In Memory of Moon Leaps
The original Xbox was but four years old when its big brother burst on to the scene. The Nintendo Entertainment System was six when the Super Nintendo launched in North America in the late summer of 1991. It would go on to reign for five years. The PlayStation 2, arguably the most successful console ever manufactured, launched in 2000 and dominated the gaming scene until the current generation took hold and Sony pushed forward with the PS3 six years later.
By the end of this year, the Xbox 360 will match that six year cycle, and likely blow right past it.
This is the year it should be happening. Not just the announcement of the eighth generation of video gaming, but the actual launch. There should be gabbling buzz about hands-on opportunities at the upcoming E3. There should be bickering across every corner over the internet as unrealistic promises are backed with cryptic hardware spec-sheets. There should be codenames, leaked images and price speculations.
And as I sit back and think about this well practiced tradition of sniffing out new-console-smell, I can’t for the life of me imagine what the point of a new generation would be now, and I find this incredibly disappointing.
There was a time when gaming systems were capable of producing barely a handful of colors. A time when memory was measured in single digits of kilobytes. A time when audio was little more than a series of delightful bleeps and bloops. A time when approximating a 3D space in a virtual environment seemed all but impossible. A time when creating a curved line was an act of genius. A time when playing a console game with a friend required a couch (or at least a nice open spot on the floor). A time where a physics system within a game seemed like the math of gods. A time when you couldn’t watch a crappy Will Ferrell, much less television , on a gaming system.
Now, it’s hard to imagine things that consoles can’t accomplish. I can integrate entire platforms of multimedia and gaming through my systems, switch on the fly between fantastic computer-derived worlds into social networking systems, streamed television or ultra high definition films stored on remote hard drives across a network, all through a software interface.

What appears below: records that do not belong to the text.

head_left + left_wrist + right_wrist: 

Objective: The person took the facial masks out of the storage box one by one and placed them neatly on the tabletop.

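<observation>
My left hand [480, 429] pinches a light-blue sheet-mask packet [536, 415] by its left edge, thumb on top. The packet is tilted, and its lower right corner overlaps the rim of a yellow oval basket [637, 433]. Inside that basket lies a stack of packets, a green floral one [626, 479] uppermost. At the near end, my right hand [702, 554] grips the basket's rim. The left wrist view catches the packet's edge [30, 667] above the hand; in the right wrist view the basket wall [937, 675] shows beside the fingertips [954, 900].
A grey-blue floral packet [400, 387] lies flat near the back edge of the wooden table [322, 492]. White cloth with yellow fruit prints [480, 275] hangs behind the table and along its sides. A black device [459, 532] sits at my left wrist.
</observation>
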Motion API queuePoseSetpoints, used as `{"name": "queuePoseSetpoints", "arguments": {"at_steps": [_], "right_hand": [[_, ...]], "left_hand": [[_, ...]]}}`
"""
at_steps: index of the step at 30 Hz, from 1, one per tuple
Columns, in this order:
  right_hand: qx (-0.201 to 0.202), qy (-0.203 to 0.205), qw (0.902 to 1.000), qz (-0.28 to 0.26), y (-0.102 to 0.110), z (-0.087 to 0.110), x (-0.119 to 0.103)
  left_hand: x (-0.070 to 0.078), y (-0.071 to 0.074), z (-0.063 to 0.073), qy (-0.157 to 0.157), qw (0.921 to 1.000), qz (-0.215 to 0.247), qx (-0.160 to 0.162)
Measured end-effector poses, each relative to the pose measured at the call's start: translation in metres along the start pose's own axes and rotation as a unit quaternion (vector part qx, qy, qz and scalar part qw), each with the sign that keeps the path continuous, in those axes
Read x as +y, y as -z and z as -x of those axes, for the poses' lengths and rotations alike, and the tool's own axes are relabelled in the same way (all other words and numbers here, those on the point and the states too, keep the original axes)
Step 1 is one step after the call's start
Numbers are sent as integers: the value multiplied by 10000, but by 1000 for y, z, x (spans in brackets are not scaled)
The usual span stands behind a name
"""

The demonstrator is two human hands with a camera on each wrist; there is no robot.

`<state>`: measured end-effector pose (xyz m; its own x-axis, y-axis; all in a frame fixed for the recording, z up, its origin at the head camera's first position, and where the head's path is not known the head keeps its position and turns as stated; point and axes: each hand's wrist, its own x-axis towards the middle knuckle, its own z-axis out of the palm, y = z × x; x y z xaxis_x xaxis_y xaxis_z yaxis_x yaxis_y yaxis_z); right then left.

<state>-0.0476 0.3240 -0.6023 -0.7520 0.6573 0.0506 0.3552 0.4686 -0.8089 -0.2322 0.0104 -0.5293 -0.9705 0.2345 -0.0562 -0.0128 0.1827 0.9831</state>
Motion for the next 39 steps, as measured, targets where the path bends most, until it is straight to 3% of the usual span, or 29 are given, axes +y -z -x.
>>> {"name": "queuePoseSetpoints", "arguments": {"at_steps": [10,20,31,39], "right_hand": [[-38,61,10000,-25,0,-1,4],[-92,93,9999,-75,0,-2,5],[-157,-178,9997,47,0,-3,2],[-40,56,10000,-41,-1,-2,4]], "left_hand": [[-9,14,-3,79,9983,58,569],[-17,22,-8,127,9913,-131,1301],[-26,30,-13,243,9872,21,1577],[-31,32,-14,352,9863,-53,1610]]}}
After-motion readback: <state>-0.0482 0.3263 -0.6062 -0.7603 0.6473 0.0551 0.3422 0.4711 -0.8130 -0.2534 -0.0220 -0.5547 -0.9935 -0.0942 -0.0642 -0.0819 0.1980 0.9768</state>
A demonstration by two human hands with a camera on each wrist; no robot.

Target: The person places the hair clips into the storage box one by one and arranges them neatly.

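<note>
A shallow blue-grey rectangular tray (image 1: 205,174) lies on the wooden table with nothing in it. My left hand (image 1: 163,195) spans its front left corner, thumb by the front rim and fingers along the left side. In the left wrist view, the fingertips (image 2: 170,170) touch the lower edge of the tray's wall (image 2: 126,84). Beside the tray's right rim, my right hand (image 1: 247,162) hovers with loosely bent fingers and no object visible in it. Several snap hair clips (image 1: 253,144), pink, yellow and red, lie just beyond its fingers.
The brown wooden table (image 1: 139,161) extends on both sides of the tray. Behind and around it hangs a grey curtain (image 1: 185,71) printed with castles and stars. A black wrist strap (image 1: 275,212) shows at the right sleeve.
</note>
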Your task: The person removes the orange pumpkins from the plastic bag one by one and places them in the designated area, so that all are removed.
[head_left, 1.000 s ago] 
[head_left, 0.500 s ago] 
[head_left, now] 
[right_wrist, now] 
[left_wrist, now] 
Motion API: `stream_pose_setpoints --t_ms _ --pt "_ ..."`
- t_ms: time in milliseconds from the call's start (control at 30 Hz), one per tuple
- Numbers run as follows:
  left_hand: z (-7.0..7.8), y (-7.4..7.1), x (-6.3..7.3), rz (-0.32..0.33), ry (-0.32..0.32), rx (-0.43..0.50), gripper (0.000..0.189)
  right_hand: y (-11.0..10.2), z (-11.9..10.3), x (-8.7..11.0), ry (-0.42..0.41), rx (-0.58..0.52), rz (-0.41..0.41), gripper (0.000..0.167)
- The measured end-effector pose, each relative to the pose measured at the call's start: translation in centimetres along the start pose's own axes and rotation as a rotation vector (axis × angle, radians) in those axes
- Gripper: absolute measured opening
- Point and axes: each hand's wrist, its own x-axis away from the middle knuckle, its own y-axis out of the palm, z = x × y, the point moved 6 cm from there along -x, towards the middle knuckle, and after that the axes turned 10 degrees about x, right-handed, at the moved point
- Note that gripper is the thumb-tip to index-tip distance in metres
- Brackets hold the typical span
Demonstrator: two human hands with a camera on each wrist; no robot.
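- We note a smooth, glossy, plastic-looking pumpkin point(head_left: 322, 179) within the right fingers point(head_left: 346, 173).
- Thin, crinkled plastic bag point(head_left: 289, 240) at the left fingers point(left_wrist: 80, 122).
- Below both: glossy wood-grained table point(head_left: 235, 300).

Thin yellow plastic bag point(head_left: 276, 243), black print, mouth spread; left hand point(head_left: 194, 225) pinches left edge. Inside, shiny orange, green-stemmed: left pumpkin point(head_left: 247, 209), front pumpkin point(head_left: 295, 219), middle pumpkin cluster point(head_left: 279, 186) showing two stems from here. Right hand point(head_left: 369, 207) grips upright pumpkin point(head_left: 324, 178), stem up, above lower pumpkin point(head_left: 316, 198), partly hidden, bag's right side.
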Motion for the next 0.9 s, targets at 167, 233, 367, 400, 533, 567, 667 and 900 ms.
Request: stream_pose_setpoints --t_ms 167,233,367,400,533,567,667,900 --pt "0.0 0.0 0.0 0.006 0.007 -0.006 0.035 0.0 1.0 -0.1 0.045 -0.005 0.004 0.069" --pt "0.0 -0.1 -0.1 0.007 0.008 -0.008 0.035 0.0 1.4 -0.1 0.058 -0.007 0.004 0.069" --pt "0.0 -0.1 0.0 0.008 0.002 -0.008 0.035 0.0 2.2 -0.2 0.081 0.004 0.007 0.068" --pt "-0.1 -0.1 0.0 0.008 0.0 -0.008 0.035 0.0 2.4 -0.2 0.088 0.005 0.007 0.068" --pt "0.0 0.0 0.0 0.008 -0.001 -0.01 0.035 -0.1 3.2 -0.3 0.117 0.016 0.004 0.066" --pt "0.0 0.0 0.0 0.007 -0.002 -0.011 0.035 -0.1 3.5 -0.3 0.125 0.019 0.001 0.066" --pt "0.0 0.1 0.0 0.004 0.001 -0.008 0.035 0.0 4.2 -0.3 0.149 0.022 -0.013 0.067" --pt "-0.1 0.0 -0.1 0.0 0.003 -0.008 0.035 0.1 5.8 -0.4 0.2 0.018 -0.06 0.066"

I ask you, what’s really next? What’s missing from this picture that we should want a new console generation to spring up from the ground and supply?
I realize of course that games could perhaps look incrementally better, and maybe there would be some gains in just packing a box in your entertainment center with more memory and faster raw processing power. But, we are a people who have become accustomed to bounding moon-leaps of improvement for our dollars. What could the industry even try to jump toward?
And yet, I have to admit that I want smarter people than I to come up with this imagined next generation, to wow me with the spectacle, and—despite my better judgment—to lust after meaningless numbers. As gaming evolved through the spectrum of 8, 16, 32 and 64 bits, the truth is that I had no idea what that meant or how it impacted my play experience, but I did know that 32 was a bigger number than 16—like, twice as big!—and so that meant that it was definitely, absolutely, empirically better.
It didn’t matter that the practical upshot of the increase was beyond my meager tech capacity. It was a great marketing message, and I just wanted to get wrapped up in the anticipation and the spectacle of a new generation. The thing is that half the fun of being a fan of this industry is about the thing around the next corner.
I find myself missing the sense of growth, the sense of speed and momentum of an industry and culture hurtling toward the future, with the unerring sense that year after year games are going to keep getting better at a geometric rate. It feels like we all hopped on the bullet train to The Future, and had a big party as technological hurdles whizzed past outside the window. Now, suddenly, we’ve reached the end of the line and we’re all standing around in The Future we had so looked forward to—and we’re wishing we were back on the train having the party.
Gaming systems pretty much do anything I can practically imagine. Sure, it’d be great if they had some kind of artificial sentience, or if they could project some kind of artificial reality for us to play in, or even if they would just sprout legs and clean the litter box, but really I’ve got to go to those kinds of ludicrous lengths to think of the things I want that machine to do. Most other things just seem like the kinds of things that can be accomplished now with a creative enough programmer, a big enough budget and enough time to make it all cook right.
That’s kind of disappointing. It tells me that the fun I’ve been having all this time is as much about the evolution of this young industry as it was the games it produced. If that’s true, this is kind of like a video game mid-life crisis, and my desire for the meaningless flash and sexy curves of an otherwise pointless new generation is a lot like wanting to get hair plugs and buy a $60,000 sports car.
It’s childish, impractical and utterly desirable. So as we sit idling through the sixth year of this generation with no sign of change on the horizon, I will dream of the wind blowing through my hair and the promise of impossible fun just around the corner.